• What you will do: From the line with "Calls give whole" to the line with "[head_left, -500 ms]", output every line below exactly, both ends included. Skip the pictures.

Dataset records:
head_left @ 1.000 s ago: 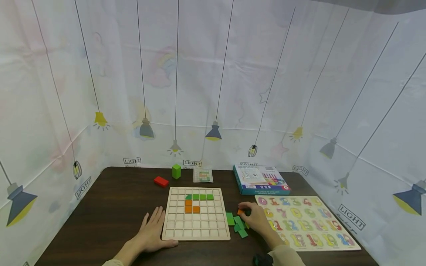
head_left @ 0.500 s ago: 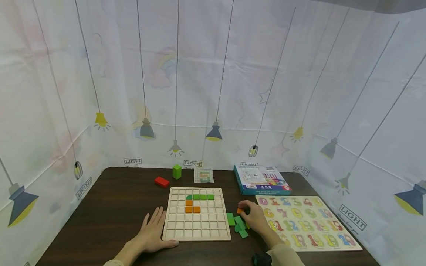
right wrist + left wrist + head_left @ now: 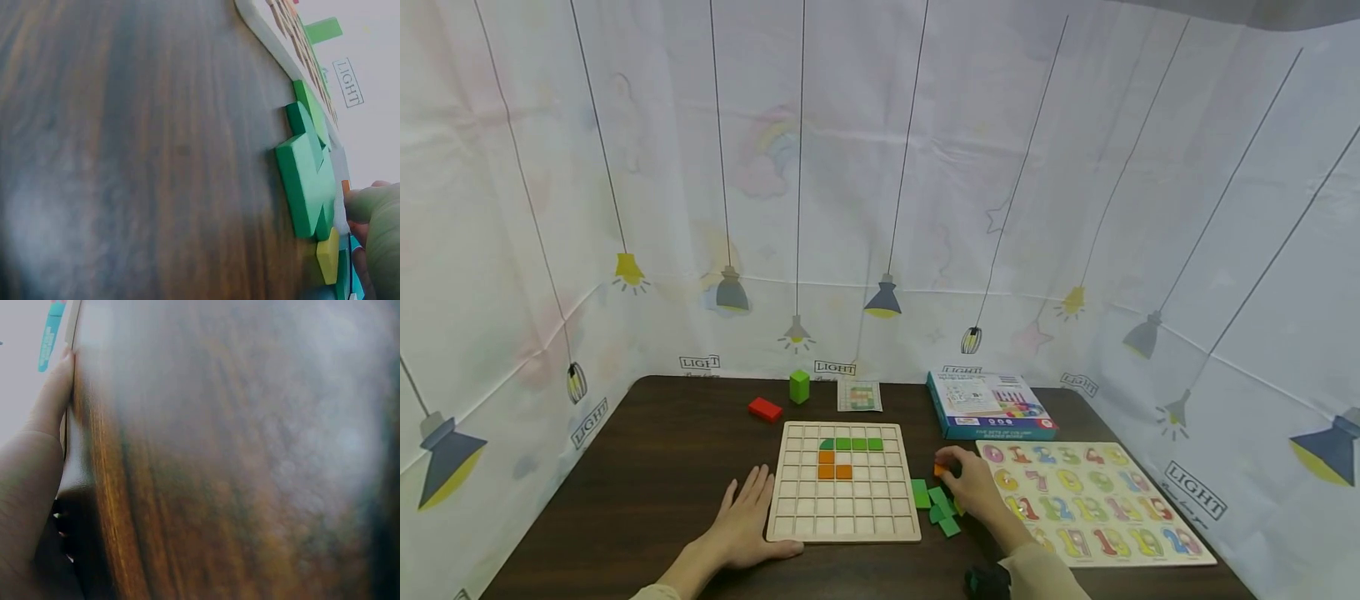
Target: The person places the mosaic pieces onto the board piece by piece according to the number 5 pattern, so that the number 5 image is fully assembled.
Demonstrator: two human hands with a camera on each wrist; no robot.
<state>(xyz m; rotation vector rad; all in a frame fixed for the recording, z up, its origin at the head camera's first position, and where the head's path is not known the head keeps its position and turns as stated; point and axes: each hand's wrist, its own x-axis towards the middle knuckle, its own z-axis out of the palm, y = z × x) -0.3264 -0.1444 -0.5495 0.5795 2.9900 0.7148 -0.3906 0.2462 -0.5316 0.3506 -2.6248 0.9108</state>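
Observation:
My left hand [image 3: 737, 527] lies flat on the table, fingers spread along the left side of a wooden grid board [image 3: 805, 507], thumb at its lower corner. On the board sit a row of green pieces [image 3: 858, 445] and several orange squares [image 3: 826, 472]. To the right of the board, my right hand [image 3: 976, 485] pinches a small orange block [image 3: 939, 470] between thumb and fingertips. Just below that hand lies a loose cluster of green blocks [image 3: 939, 503]. The right wrist view shows these green blocks [image 3: 305, 181] close up, with a yellow block [image 3: 328, 255] beside them.
A number puzzle board [image 3: 1093, 500] lies right of my right hand, with a blue game box [image 3: 992, 408] behind it. Toward the back are a red block [image 3: 765, 408], an upright green block [image 3: 799, 387] and a pattern card [image 3: 859, 396].
My right hand and the orange block have shifted very slightly up and left. My left hand stays in place beside the board, and the pieces on the board are the same.

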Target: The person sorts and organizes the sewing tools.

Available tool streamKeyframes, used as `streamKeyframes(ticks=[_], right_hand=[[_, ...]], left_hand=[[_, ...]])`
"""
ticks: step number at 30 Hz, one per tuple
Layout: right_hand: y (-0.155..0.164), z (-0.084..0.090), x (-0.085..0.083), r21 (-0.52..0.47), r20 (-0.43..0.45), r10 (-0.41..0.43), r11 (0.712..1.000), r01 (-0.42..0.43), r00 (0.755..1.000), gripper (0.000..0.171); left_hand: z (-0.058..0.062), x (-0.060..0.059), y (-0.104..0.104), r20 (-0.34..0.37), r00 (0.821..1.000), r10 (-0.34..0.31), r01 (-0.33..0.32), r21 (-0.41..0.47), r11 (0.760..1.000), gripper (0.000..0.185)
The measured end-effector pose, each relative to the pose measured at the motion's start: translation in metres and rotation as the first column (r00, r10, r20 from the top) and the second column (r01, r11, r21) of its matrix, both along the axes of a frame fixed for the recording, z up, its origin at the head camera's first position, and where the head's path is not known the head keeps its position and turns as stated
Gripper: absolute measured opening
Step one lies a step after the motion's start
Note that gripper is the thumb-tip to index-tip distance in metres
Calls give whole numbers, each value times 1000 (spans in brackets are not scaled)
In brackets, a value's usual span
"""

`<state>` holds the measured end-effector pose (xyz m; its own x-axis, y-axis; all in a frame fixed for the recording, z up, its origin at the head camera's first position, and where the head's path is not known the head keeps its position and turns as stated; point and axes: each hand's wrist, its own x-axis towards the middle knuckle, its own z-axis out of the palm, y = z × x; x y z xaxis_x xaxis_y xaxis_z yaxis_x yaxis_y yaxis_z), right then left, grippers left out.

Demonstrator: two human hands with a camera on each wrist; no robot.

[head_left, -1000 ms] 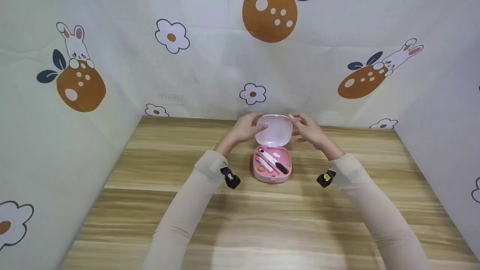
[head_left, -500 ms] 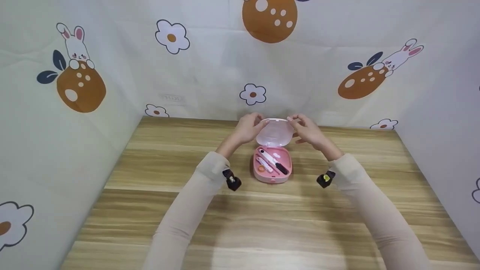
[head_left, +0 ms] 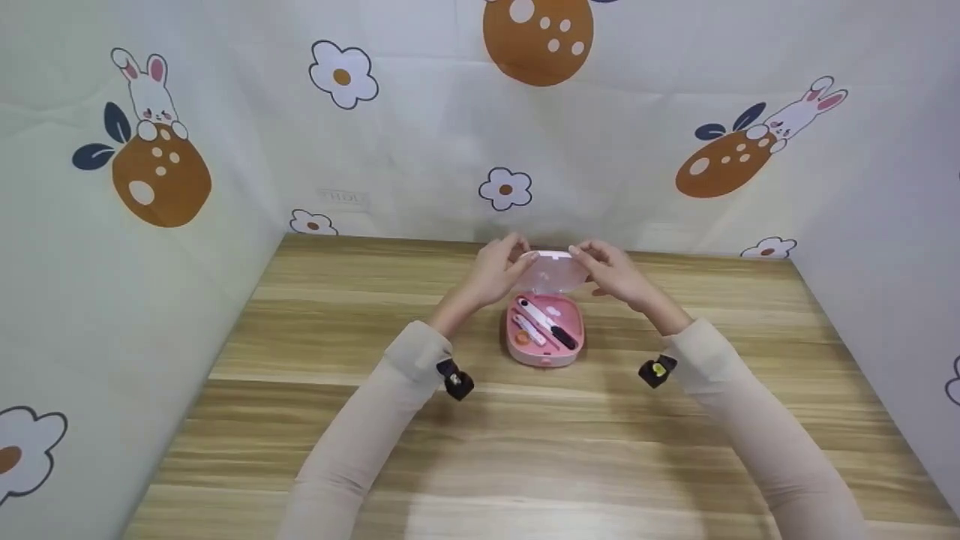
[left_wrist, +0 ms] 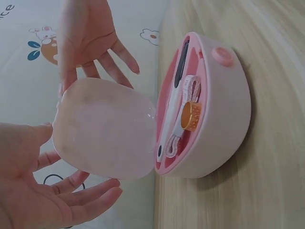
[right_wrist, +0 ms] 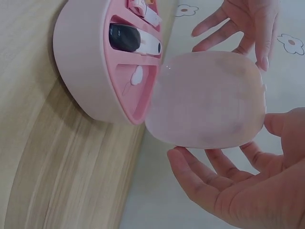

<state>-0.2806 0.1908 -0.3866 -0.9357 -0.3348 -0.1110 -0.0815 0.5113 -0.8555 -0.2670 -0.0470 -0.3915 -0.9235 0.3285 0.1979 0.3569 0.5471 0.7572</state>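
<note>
A pink sewing box [head_left: 545, 360] sits on the wooden table, its translucent lid [left_wrist: 105, 126] raised and tilted over the back of the tray. My left hand [head_left: 495, 271] holds the lid's upper left corner, thumb on the rim and fingers along the side. At the opposite corner my right hand [head_left: 616, 277] does likewise, seen closely in the right wrist view with its thumb on the edge. Inside the tray lie a white tool with a black end [right_wrist: 125, 38], a folded white measuring tape [left_wrist: 189, 88] and a gold ring-like thimble [left_wrist: 191, 116].
The wooden table [head_left: 300, 360] spreads around the box on every side. Behind it and at both sides rises a pale cloth [head_left: 420, 135] printed with rabbits, oranges and flowers. Each wrist carries a small black camera [head_left: 456, 381].
The lid has tilted forward and down toward the box, with both hands moving along at its upper corners. My left thumb has shifted up to the lid's rim. The box has stayed put.
</note>
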Motion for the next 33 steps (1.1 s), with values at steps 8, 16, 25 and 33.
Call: streamKeyframes(ticks=[8, 16, 25, 33], right_hand=[[3, -3, 11, 22, -73, 56, 998, -55, 996, 44], [7, -11, 16, -6, -135, 74, 997, -75, 988, 36], [8, -21, 23, -38, -279, 91, 994, -106, 956, 27], [9, -32, 32, -68, -325, 55, 994, -81, 944, 26]], left_hand=[[-4, 7, -2, 42, 999, -7, 8, -24, 1000, 25], [-10, 14, -3, 47, 999, -12, 11, 23, 1000, 24], [-12, 22, -5, 54, 998, -38, 37, 13, 999, 34], [-17, 26, -8, 72, 993, -89, 88, 21, 996, 36]])
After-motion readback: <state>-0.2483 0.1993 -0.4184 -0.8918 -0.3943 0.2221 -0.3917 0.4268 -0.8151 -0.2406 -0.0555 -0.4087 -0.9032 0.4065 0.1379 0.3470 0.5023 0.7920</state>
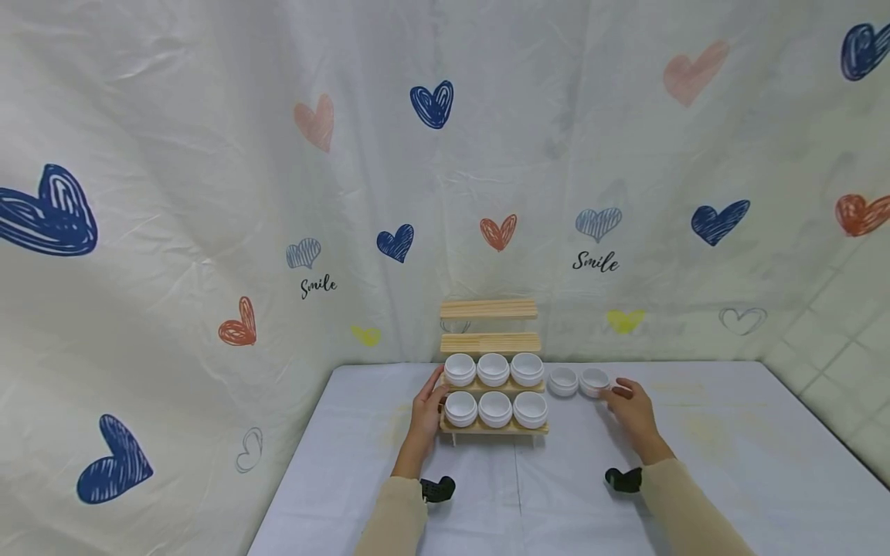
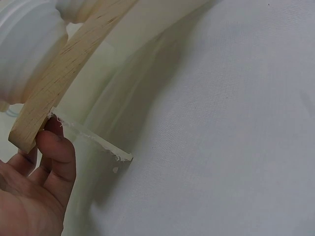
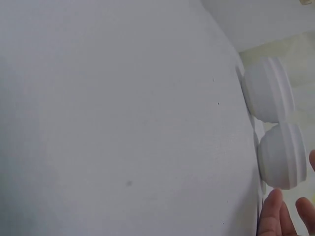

• Output for this exercise:
Calls give whole numbers, each value times 1000 (spans in brackets are not scaled)
In brackets, a value's usual span
"""

`<state>` holds the measured end-effector pose (xyz m; its own x-axis, y-axis; all in a frame fixed for the recording, z up, its origin at the head camera's first position, and where the head's path is not known the head keeps its position and turns as stated; point and axes: each hand's wrist, its own x-axis towards the middle knuckle, its own z-axis out of the palm, y = z × x; x y z xaxis_x xaxis_y xaxis_z yaxis_x yaxis_y yaxis_z), right then left, grippers left out.

Demonstrator: two human hands with a camera on each wrist; no robot.

[head_left, -1000 ms] 
[head_left, -500 ms] 

What the exercise required has been answered in full.